Luckily for pharmaceutical marketers, physicians are a highly educated group and usually in want of more education. In addition to the seven-plus years physicians spend in post-graduate training, most states require a minimum of 20 to 50 hours of accredited continuing medical education (CME) per year.

By sponsoring third-party accredited mobile CME courses, pharmaceutical companies offered physicians a convenient on-the-go way of earning their CME credits. Today, physicians can stay sharp in their specialty by simply reading articles and answering quizzes on their phones.

In a similar fashion, third-party clinical news services also became popular among physicians. By registering for news of interest in their specialty or geography, physicians could receive short synopses of clinical news to their phone and request full articles via e-mail, if interested.
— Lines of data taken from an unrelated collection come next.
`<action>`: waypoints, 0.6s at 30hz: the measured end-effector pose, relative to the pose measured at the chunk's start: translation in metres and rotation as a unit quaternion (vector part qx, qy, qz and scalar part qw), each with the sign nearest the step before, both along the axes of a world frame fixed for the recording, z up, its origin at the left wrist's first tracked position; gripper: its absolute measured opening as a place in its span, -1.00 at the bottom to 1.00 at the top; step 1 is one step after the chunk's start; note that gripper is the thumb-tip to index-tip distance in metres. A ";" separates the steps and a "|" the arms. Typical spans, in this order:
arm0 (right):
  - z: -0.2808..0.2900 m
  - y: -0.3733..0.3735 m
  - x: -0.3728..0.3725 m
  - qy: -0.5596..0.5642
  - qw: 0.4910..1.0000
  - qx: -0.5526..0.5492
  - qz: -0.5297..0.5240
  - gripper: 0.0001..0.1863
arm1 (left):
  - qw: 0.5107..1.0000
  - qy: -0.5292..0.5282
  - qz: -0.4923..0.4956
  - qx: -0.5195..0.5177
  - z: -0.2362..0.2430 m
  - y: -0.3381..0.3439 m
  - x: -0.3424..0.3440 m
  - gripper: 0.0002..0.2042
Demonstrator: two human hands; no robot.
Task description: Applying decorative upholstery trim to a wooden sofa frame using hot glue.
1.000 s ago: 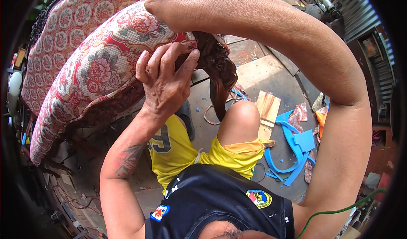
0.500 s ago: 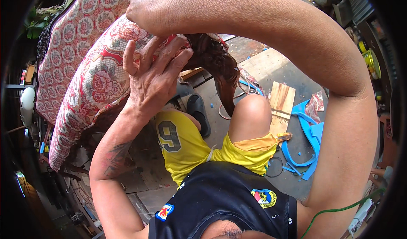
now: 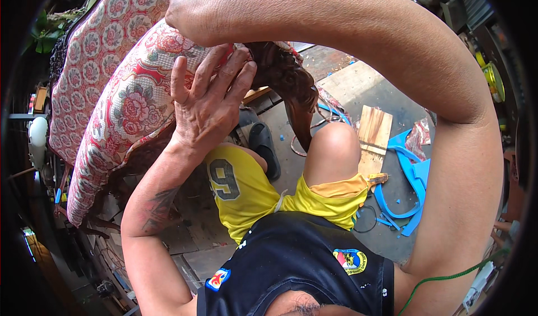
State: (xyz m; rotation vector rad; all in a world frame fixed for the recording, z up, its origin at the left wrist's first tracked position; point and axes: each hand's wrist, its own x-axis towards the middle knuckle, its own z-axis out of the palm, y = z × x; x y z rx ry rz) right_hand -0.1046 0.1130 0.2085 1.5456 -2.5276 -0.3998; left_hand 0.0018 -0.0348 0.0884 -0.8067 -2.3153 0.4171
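Pale wood: I see pale boards on the floor, right of the left hand.
Blue pieces: I make out curved blue strips farther right of that hand.
Leaves: green plants, well up and left of it.
White shape: a rounded white object far left of it; I can't tell its kind.
Green line: a cord, low and far right.

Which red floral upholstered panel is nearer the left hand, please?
The bulging red large-flowered fabric panel by the left hand; the red medallion-patterned fabric panel lies farther.
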 end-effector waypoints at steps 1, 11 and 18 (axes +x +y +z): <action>0.000 0.002 0.001 0.000 1.000 0.001 -0.001 -0.73 | 1.000 0.007 -0.002 -0.019 0.001 -0.001 0.000 -0.60; 0.008 0.003 0.006 0.000 1.000 0.011 -0.003 -0.70 | 1.000 0.008 0.007 -0.008 -0.004 0.001 -0.001 -0.66; 0.012 -0.002 0.008 -0.006 1.000 0.020 -0.005 -0.68 | 0.998 -0.037 0.016 0.049 0.003 0.001 0.001 -0.61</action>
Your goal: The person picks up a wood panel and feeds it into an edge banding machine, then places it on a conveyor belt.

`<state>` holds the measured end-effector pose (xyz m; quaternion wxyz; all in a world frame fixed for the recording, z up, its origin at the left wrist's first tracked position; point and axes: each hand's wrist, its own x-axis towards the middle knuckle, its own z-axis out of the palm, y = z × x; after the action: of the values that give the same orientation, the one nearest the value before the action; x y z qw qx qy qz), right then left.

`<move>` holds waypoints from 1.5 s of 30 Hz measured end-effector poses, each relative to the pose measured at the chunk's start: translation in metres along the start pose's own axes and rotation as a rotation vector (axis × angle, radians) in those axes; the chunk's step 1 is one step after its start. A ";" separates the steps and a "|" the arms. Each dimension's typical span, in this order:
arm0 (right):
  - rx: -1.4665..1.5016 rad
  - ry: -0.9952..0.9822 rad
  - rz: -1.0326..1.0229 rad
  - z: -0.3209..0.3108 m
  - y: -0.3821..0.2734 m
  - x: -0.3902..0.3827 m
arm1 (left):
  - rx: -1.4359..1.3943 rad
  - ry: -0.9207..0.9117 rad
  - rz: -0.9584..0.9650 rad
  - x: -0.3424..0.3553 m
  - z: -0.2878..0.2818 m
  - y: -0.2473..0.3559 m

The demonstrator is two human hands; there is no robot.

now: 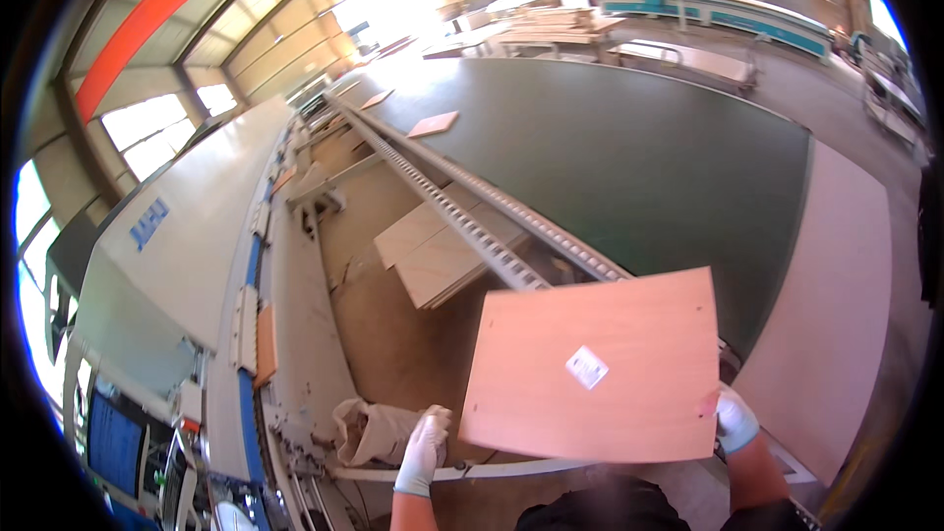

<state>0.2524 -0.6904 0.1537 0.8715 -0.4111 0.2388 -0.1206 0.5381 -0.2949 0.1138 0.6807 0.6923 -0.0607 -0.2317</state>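
A flat pinkish wood panel [551, 403] is held in front of me. A small white label [587, 367] sits near its middle, and a few small dark holes show near its corners. At its right edge my right hand [736, 419], in a white glove, is closed on the panel; the fingers are partly hidden. My left hand [423, 447], also gloved in white, is apart from the panel's left edge. Its fingers are loosely bent and partly apart, with nothing seen in them. Right beside it lies a whitish sack [374, 433] with an open mouth.
A long machine [187, 226] with a screen [116, 442] runs along the left. Metal rails [462, 221] border a wide dark green table [629, 157], which carries two small panels [433, 124]. More boards [433, 256] lie low beneath the rails. A pale board [836, 295] edges the table's right.
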 end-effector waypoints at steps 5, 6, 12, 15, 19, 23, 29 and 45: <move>-0.474 -0.358 0.246 0.019 0.056 0.042 | -0.440 0.068 -0.357 -0.045 -0.039 -0.107; -0.601 -0.433 0.318 0.037 0.059 0.047 | -0.568 0.156 -0.368 -0.055 -0.045 -0.131; -0.710 -0.533 0.308 0.077 0.115 0.070 | -0.810 0.563 -0.136 -0.114 -0.058 -0.113; -0.568 -0.355 0.307 0.093 0.135 0.078 | -0.530 0.723 0.108 -0.134 -0.099 -0.141; -0.548 -0.227 -0.077 0.130 0.159 0.072 | -0.291 0.750 0.179 -0.165 -0.097 -0.080; -0.489 -0.112 -0.237 0.133 0.176 0.069 | -0.326 0.754 0.133 -0.183 -0.095 -0.066; -0.588 -0.142 -0.325 0.146 0.173 0.047 | -0.284 0.751 0.203 -0.181 -0.108 -0.038; -0.720 -0.003 -0.105 0.117 0.192 0.062 | -0.504 0.598 0.032 -0.128 -0.133 -0.064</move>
<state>0.3679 -0.5170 0.0494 0.6640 -0.7034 0.2430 -0.0729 0.4633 -0.1181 0.0780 0.8207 0.5392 0.1883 -0.0167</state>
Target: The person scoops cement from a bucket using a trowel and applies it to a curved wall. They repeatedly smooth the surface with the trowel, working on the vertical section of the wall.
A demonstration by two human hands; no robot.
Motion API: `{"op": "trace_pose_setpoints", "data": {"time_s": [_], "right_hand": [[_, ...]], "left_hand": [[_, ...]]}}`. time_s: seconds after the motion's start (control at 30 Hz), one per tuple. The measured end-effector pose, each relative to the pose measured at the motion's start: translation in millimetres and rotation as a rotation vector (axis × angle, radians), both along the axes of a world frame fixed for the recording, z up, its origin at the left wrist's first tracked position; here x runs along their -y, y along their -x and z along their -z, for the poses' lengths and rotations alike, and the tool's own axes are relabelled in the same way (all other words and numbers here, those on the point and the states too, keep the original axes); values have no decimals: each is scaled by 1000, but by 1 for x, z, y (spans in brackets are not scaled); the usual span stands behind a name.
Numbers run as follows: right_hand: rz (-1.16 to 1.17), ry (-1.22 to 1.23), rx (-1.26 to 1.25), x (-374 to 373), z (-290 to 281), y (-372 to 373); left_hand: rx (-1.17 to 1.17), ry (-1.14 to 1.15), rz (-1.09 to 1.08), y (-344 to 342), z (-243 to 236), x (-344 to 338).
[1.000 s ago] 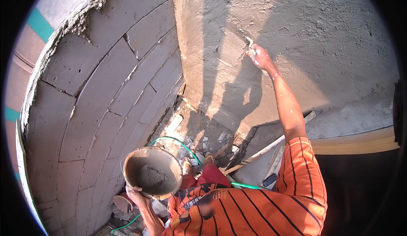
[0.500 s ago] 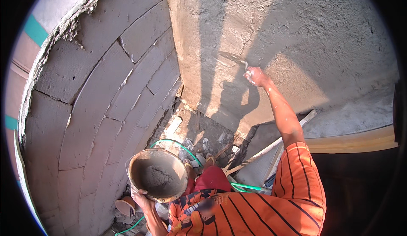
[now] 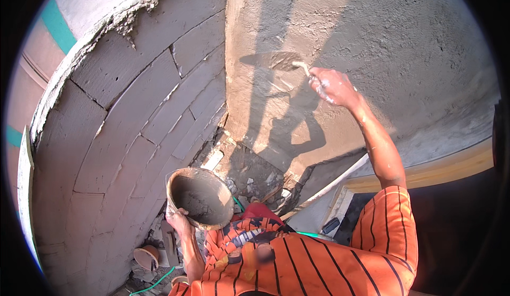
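My right hand (image 3: 333, 87) is closed round the handle of a trowel (image 3: 272, 60), its pointed blade lying close to the plastered wall (image 3: 340, 25). Whether the blade touches the plaster I cannot tell. Low on the left, my left hand (image 3: 179, 219) grips the side of a round bucket (image 3: 201, 197), tilted toward me. Grey wet mortar (image 3: 197, 203) lies inside it. The fingers under the bucket are partly hidden.
A bare block wall (image 3: 133, 142) rises on the left, meeting the plastered wall in a corner. Rubble (image 3: 241, 163), a green hose (image 3: 154, 285) and a small brown pot (image 3: 146, 256) lie on the ground. A wooden plank (image 3: 329, 182) leans at right.
My right hand has come nearer and slightly up, turning the trowel so its blade points left along the wall. The bucket has tilted and shifted a little; the whole view has also moved.
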State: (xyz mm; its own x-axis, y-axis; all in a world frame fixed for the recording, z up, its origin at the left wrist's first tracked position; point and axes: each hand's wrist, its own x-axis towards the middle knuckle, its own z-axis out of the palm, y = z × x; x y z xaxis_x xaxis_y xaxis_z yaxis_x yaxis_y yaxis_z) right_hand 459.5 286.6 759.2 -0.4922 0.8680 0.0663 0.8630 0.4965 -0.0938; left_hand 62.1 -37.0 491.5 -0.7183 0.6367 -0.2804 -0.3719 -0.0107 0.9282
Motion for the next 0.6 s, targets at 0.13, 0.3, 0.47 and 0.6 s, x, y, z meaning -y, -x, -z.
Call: {"op": "trace_pose_setpoints", "data": {"time_s": [0.13,0.3,0.47,0.6], "right_hand": [[-351,210,308,106,111,110],[-380,279,249,164,218,175],[-332,809,-38,188,224,192],[-424,836,-331,195,241,215]], "left_hand": [[-154,29,78,-21,-27,-38],[-142,-65,300,-48,-94,-65],[-142,-175,409,-18,-88,-80],[-167,-210,413,12,-110,-66]]}}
In this way, physicians stay up-to-date on recent developments in their area and can better address any hot clinical news topics or questions with their patients. Sponsorship of these mobile news alert channels have became popular among pharmaceutical marketers. Indeed, 18 of the top 20 pharmaceutical companies have completed such programs.

Mobile computers have redefined the meaning of personalization. Cell phones are uniquely personal devices that, unlike TVs or computers, are rarely shared by their owners. For marketers, this provides new opportunities for personalized messaging and return on investment measurement.

In pharmaceuticals, personalized messaging has long been a core component of the successful selling of complex products.

For example, a drug advertisement in a specialized journal for interventional cardiologists has a different message than a similar advertisement in a nursing publication. In the same way, pharmaceutical sales representations are trained to “tune” their customer message based on a number of other customer variables including medical specialty, age, geography, competitive market share and relevant insurance plan coverage.

Since the pharmaceutical industry collects data on each prescription a physician writes, such targeting and customized messaging can be quite sophisticated.

For example, a physician who prefers competitor X for its safety may get a message about the safety of the product. A physician who prefers competitor Y for its easy dosing may get a message about dosing. Since much is known about each phone owner, mobile marketing allows for personalized messaging.

Marketing ROI has always been tricky to prove. With traditional broadcast media, marketers had to rely on rough circulation counts or third-party ratings surveys to measure the reach of their advertisements. The Internet improved upon this significantly by tracking which articles and advertisements were actually read, how many unique visitors saw each, and how many took action.

But the Web has typically fallen short in identifying who is actually viewing them. Most Web sites track relatively anonymous “unique visitor” counts.

Mobile marketing programs use many of the same activity metrics that online programs track – e-mail request rates, program completions. However, these devices require a fair amount of profile information and generally aren’t shared between users. It’s much easier to track promotional activity and link that to subsequent user behavior. For pharmaceutical marketers, this means they can link promotional activity directly to individual, physician-level prescription trends.

While mobile marketing has clearly worked for the unique dynamics of the pharmaceutical industry, the broader use of mobile marketing is still limited.